И с этой минуты результат почти случайной, мимолетной встречи, когда вскипела кровь, обрел плоть. Амалита, маленькая, тоненькая, большеглазая и черноволосая, была на три года старше Карбальо и к этому времени уже стала сознавать, что уходит последний поезд. И на «Культурные пятницы» она ходила не столько из-за восторга от речей Гайтана, сколько по воле отца, и вот так мало-помалу сблизилась с Карбальо на извилистых тропах политической активности, которую ее отец делил с этим громкоголосым парнем, уже взвалившим на свои плечи заботы о целом семействе. Спустя много лет, рассказывая эту историю своему единственному сыну, Амалита без смущения упомянет любовь с первого взгляда, облачит эту случайную встречу в одежку высоких слов вроде «неизбежно, как сама судьба», а потому решительно невозможно будет узнать, как все обстояло на самом деле, а можно лишь – как желала представить это та единственная женщина, которая повествовала об этом. Как бы то ни было, в начале 1947 года Амалита жила уже в комнате Сесара, запиралась по утрам в ванной, страдая от приступов дурноты, встречала на кухне мать Карбальо, готовившую отвратительную чангуа [64] Чангуа – распространенное блюдо, которое подают на завтрак в центральной части Андского региона Колумбии, включая Боготу. Смесь равного количества воды и молока, нагретых с примесью соли.
и поглядывавшую на невестку весьма недружелюбно, ибо уже начала обвинять ее в том, что та похитила у нее сына, втерлась в доверие и, того гляди, оттяпает мастерскую покойного мужа.
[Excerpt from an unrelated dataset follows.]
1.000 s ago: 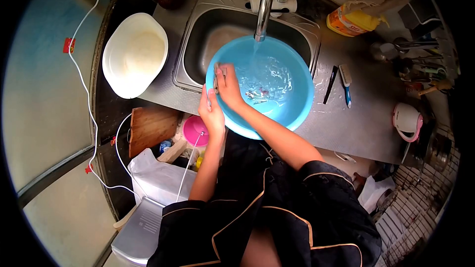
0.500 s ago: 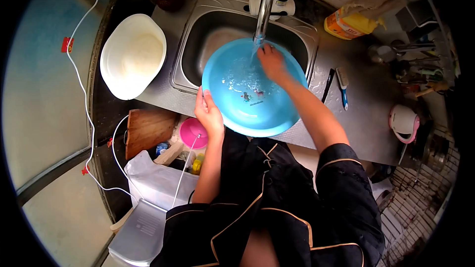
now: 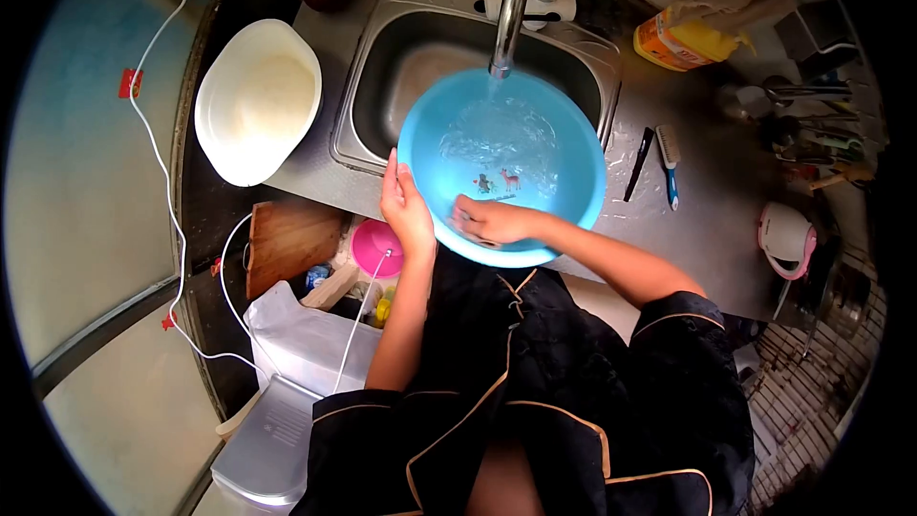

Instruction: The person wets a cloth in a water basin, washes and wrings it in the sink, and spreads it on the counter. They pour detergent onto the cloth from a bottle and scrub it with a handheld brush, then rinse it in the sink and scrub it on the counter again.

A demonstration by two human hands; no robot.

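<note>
A light blue plastic basin (image 3: 564, 134) with small cartoon prints rests tilted over the front of the steel sink (image 3: 382, 48). From the faucet (image 3: 514, 14) a stream runs into it, and rippling water (image 3: 501, 139) lies inside. My left hand (image 3: 407, 212) grips the basin's left rim, thumb and fingers at its edge. Inside the basin, my right hand (image 3: 492, 222) is low near the front wall, fingers bent toward the left and blurred. Whether anything is in those fingers I cannot make out.
Left of the sink stands a white tub (image 3: 258, 105). A brush (image 3: 670, 167) and a dark slim tool (image 3: 639, 164) lie on the right counter, with a yellow-orange bottle (image 3: 673, 43) behind. Below the counter are a pink bucket (image 3: 375, 247) and a wooden board (image 3: 294, 247).
My right hand has moved from beneath the faucet stream down to the basin's near inner wall. The left hand keeps its hold on the rim.
</note>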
Свадьба вышла несколько торопливой, но веселой – с венчанием в церкви в центре города и застольем с водкой и эмпанадами. В тот вечер дон Эрнан Рикаурте, держа в руке пустой стакан, обнял своего новоиспеченного зятя и сказал ему так:
– Мой внук родится в преображенной стране. Мы с тобой поднажмем, и мой внук будет жить в стране лучше нынешней.
И Амалита, глядя, как ее хмельной молодой муж кивает в знак согласия, почувствовала, что и она верит в лучшую долю для сына.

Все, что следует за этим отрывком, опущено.